İstanbul Masaj Salonu Masöz İpek

İstanbul Masaj Salonu

CINDER GÖZLERİNİ KIRPIŞTIRDI. BU ŞEKİLDE zihnini bulandıran sisleri dağıtmaya çalıştı. Görüşünün kenarındaki turuncu ışık kayboldu -aslına bakarsan neden ortaya çıktığı konusunda Cinder’ın hâlâ bir fikri yoktu.
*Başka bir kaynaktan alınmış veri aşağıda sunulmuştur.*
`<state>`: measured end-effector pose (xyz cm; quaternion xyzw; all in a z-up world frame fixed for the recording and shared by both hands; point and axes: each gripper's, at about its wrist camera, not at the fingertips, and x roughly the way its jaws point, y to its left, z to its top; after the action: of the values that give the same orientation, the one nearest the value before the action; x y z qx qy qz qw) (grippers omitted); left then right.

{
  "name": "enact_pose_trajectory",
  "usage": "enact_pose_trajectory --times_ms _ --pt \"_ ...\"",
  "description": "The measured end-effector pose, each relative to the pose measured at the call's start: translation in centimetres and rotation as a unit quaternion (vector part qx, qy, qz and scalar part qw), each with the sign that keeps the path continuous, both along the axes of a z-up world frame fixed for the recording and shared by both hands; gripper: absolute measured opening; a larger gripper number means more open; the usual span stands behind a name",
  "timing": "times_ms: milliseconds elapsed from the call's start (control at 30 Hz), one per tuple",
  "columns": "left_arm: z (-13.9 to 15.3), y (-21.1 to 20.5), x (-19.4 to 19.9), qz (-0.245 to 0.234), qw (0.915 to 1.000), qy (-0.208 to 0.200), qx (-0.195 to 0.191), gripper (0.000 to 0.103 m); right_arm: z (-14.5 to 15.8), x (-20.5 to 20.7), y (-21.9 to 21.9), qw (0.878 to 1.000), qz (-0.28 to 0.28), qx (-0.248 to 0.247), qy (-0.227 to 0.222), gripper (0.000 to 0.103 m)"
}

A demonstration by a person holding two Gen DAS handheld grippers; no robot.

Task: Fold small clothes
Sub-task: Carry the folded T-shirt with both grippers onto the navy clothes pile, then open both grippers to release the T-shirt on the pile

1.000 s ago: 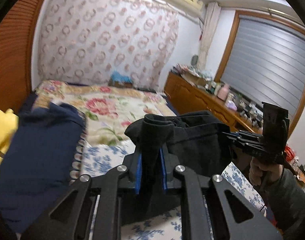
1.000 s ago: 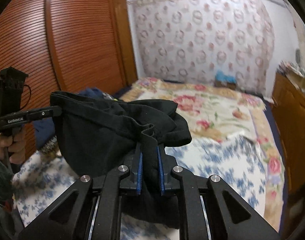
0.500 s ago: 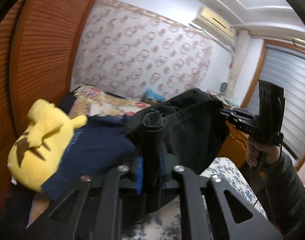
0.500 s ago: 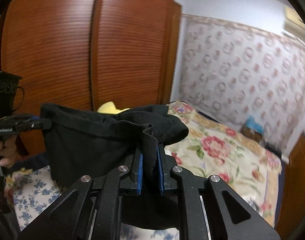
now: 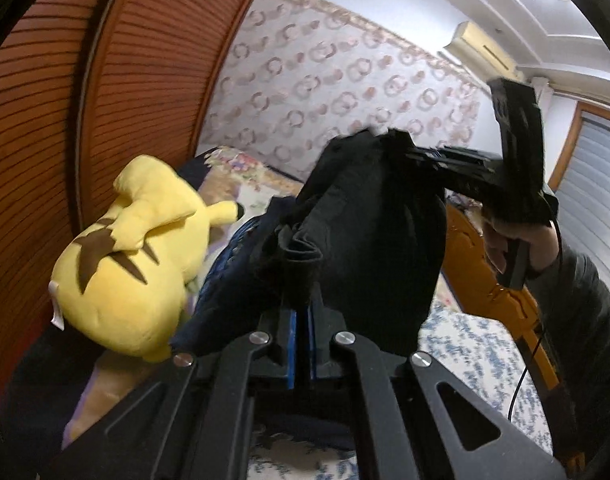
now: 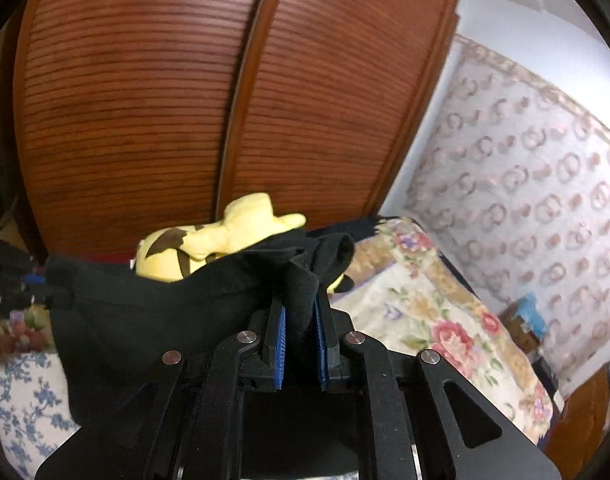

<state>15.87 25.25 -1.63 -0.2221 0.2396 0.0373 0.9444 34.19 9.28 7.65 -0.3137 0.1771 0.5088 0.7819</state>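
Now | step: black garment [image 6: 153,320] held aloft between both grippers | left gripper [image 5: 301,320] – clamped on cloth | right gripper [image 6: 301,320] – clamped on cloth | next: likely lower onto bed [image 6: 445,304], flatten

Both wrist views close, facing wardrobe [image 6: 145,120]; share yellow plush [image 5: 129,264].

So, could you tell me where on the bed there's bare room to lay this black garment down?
The blue-flowered sheet under the black garment is bare, as is the floral quilt toward the patterned wall. It is crowded by the wardrobe: the yellow plush and navy garment lie there.
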Motion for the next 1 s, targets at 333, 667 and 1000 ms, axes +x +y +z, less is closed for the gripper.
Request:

Belki de kısa süre önce sistemini etkileyen elektrik şoku, bir şekilde programlamasında karışıklığa yol açmıştı. Tabip yanından geçti ve ekrandan dışarı yansıyan holografik şekle işaret etti. “Şüphesiz ki bunun ne olduğunu anlamışsınızdır,” dedi, parmağını ekranın üstünde gezdirip holografik insan şeklinin yavaşça kendi çevreında dönmesini sağlayarak. “fakat isterseniz bu şekildeki tuhaflığın ne olduğunu ben söyleyeyim.” Cinder eldivenini eline geçirdi ve bileğindeki yara izlerini saklayacak kadar yukarı doğru çekiştirdi. Sonrasında doktorun yanına doğru yürüdü, bu sırada ayağıyla yerdeki somun anahtarına çarparak anahtarı laboratuvar masasının altına doğru gönderdi. İstanbul Masaj Salonu

İstanbul Masaj Salonu

 

“Bence %36.28’i çok tuhaf.” Dr. Erland’ın yüzünü ona çevirmediğini gören Cinder eğildi ve anahtarını geri aldı. Metal alet, eline öncekinden daha ağır gelmişti. Hatta sanki her şey daha ağırdı. Eli, bacağı, başı…  İstanbul Masaj Salonu Tabip hologramdaki şeklin sağ dirseğine doğru işaret etti. “Burası letumosis taşıyıcı mikroplarını enjekte ettiğimiz yer. Vücudunuzdaki ilerleyişlerini gözlemleyebilmemiz için işaretlenmişlerdi.” Parmağını ekrandan çekti ve dudağına götürdü. “Şimdi neyin tuhaf bulunduğunu görüyor musunuz?” “henüz ölmemiş olmam ve benimle aynı odada bulunmaktan çekinmemeniz gerçeği mi?”

 

“Bir bakıma, evet.” Erland kasketinin üstünden başını kaşıyarak yüzünü Cinder’a döndü. “Senin de görebildiğin gibi, mikroplar artık yok.” Cinder somun anahtarıyla omzundaki bir noktayı kaşıdı. “Ne demek istiyorsunuz?” “Artık yoklar diyorum. Kayboldular. Puff.” Elleriyle, patlayan havai fişekler taklidi yaptı. “kısaca… Vebalı değil miyim?” İstanbul Masaj Salonu “Bu doğru hanımefendi Linh. Vebalı değilsiniz.” “Ve ölmek üzere değilim.” “Doğru.” “Ve bulaşıcı da değilim?” Kendisine neler yapıldığını idraklayan vücudu isyan bayrağını çekmişti. “O günden bu yana hiç hafıza problemi yaşadınız mı? Ya da yeni anılar oluşturmada güçlük?” “bildiğime göre hayır.” Cinder dik dik doktora baktı. “Bunun konumuzla bir alakası var mı?” Cinder ellerini beline koydu. Tamirat -ne kadar da sayborgvari bir terimiydi. Cinder’ın kasları gerildi, parmakları cebindeki anahtarın dış hatları üstünde gezindi.